_Task requirements:_ From the line with "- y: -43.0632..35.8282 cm" through the line with "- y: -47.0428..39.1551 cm", inclusive, return each line of the data below exactly and leave the rest out.

Stored items

----

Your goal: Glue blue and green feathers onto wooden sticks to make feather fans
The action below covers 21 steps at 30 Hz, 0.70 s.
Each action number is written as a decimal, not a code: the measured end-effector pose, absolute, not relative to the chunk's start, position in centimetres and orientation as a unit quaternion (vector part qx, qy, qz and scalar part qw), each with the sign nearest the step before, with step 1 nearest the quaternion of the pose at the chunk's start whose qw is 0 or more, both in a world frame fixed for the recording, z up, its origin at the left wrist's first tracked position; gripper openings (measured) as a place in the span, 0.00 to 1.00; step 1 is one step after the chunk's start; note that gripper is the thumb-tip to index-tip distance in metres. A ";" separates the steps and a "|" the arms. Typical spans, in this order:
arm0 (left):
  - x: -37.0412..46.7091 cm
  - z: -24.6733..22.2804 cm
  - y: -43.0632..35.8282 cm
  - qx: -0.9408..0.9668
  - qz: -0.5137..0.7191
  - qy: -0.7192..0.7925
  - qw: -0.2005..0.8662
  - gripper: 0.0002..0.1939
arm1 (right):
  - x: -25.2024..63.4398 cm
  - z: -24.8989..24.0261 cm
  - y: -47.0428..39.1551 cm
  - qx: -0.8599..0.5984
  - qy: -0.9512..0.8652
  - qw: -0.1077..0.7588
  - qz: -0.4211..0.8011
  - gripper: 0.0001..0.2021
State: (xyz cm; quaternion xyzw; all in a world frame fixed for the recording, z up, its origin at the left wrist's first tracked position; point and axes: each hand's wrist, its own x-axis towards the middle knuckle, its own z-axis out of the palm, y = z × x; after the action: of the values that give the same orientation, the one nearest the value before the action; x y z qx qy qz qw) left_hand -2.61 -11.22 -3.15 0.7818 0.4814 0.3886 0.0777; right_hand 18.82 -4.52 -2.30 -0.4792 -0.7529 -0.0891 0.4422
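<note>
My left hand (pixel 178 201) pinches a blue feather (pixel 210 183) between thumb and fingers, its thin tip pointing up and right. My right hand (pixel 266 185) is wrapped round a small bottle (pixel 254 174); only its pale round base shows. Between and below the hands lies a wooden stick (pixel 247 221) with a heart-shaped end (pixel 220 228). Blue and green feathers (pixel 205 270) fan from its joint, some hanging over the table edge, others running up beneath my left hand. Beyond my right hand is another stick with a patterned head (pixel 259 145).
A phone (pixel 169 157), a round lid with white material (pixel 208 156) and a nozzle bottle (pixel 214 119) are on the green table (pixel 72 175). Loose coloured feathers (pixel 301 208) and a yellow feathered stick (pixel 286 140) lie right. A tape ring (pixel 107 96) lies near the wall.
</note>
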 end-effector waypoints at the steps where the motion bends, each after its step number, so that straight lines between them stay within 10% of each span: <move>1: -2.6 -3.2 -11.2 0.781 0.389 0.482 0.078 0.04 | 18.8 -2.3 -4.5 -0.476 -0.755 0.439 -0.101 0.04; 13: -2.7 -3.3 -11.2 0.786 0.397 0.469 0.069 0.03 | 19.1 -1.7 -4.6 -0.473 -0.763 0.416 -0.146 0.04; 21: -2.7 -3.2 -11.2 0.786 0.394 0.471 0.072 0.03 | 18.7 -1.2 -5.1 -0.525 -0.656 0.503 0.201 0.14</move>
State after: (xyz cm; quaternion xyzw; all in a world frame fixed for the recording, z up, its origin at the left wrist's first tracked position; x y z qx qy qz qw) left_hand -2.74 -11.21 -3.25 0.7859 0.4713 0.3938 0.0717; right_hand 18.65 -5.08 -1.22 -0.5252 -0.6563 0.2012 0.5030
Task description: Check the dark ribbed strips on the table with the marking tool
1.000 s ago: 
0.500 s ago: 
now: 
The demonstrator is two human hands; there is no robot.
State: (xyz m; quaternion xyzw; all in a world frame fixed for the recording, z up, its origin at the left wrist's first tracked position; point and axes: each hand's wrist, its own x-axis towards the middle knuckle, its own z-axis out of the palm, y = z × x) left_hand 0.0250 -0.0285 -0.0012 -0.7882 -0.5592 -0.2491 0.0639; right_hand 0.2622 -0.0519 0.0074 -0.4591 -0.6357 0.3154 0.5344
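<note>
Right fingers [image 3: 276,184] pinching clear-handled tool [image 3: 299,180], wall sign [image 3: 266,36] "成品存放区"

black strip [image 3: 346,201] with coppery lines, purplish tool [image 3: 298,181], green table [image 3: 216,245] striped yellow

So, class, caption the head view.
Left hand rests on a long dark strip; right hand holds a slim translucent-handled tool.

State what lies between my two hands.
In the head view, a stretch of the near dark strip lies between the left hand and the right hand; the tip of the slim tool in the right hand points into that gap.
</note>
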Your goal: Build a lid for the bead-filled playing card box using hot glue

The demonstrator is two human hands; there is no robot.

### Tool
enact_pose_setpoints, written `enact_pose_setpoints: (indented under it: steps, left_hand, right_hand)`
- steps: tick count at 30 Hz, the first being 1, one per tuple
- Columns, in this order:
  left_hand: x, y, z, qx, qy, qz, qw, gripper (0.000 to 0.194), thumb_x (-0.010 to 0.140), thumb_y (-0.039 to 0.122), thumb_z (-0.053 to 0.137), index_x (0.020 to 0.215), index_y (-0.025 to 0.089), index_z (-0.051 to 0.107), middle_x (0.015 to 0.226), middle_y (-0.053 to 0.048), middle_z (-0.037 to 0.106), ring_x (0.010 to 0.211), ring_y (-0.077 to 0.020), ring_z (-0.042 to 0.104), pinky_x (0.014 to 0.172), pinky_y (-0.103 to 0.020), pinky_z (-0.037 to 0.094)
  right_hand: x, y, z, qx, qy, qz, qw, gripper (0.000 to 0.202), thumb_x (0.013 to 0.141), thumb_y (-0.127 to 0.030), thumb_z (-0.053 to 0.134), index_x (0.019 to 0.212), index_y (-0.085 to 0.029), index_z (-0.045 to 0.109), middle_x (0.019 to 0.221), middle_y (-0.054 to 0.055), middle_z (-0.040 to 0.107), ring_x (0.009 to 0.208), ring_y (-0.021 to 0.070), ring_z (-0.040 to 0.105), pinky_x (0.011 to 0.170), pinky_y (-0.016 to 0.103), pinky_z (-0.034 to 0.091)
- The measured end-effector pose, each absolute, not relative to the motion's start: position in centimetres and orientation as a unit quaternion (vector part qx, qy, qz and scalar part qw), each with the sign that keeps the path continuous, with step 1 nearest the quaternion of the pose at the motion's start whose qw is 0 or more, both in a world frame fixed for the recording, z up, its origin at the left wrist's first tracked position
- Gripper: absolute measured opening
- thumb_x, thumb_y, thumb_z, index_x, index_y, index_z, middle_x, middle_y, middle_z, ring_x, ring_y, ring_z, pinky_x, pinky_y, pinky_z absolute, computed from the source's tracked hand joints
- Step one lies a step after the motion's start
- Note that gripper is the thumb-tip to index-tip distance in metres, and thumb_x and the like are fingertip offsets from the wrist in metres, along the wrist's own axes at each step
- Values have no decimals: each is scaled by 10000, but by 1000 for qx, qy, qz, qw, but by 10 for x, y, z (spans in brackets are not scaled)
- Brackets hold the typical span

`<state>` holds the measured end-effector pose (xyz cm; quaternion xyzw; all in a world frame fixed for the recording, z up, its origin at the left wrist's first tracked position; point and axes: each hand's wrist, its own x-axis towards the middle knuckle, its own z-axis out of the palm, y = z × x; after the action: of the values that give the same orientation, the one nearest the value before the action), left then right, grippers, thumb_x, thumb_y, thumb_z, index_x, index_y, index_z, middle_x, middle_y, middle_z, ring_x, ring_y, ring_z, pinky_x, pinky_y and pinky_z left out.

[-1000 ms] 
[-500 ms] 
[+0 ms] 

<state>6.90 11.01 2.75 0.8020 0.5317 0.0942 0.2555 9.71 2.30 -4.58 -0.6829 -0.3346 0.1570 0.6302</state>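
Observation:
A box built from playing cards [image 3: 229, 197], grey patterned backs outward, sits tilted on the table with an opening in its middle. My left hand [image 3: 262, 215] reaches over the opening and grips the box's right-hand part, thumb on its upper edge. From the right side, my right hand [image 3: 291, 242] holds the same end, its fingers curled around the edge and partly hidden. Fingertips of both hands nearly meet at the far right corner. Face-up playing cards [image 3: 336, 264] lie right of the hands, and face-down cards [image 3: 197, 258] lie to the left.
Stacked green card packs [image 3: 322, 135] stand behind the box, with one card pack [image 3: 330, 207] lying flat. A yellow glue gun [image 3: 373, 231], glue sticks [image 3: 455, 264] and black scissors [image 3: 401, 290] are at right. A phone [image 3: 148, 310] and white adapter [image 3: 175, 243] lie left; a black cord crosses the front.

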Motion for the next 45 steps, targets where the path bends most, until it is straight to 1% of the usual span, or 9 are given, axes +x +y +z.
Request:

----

_Completed task:_
  - y: -43.0632..35.8282 cm
  - qx: -0.9408..0.9668
  - qz: -0.5137..0.7191
  - qy: -0.7192..0.7925
  - qw: -0.2005..0.8662
  - gripper: 0.0002..0.1939
arm1 (right):
  - x: -25.2024..63.4398 cm
  - z: -24.8989..24.0261 cm
  - y: -47.0428..39.1551 cm

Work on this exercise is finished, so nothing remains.